All that is wanted is a word-for-word copy of the data from its first line to the line containing "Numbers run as", both included.
=== Section Start ===
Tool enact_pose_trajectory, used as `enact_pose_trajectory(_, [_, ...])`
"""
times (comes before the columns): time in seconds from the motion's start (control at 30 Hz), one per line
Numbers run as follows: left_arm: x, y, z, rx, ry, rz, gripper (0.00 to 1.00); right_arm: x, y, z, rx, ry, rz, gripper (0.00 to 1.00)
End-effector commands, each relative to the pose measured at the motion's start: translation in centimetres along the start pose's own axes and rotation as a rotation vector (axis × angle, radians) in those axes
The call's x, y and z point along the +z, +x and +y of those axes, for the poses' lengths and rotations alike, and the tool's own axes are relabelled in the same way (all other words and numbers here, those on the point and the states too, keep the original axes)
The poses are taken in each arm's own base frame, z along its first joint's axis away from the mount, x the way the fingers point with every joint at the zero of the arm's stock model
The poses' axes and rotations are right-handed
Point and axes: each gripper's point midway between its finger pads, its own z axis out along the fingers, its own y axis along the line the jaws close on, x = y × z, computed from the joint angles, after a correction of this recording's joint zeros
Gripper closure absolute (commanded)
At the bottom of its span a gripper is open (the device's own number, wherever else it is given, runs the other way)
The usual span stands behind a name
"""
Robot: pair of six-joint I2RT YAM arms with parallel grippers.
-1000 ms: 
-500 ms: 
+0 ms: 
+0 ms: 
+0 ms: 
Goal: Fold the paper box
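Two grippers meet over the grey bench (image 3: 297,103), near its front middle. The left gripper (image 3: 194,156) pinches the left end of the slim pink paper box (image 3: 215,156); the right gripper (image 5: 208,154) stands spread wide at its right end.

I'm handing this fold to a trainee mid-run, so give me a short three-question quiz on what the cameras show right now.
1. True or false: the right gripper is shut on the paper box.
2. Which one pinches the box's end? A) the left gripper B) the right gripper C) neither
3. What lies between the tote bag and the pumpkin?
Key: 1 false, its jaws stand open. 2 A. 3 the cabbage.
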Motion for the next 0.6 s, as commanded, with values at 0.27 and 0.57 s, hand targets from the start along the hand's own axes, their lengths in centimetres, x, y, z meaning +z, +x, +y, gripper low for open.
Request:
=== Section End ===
* _ANSWER SECTION_
Tool enact_pose_trajectory, used as `enact_pose_trajectory(_, [_, ...])`
"""
times (comes before the columns): time in seconds from the motion's start (control at 30 Hz), one per line
Numbers run as follows: left_arm: x, y, z, rx, ry, rz, gripper (0.00 to 1.00); right_arm: x, y, z, rx, ry, rz, gripper (0.00 to 1.00)

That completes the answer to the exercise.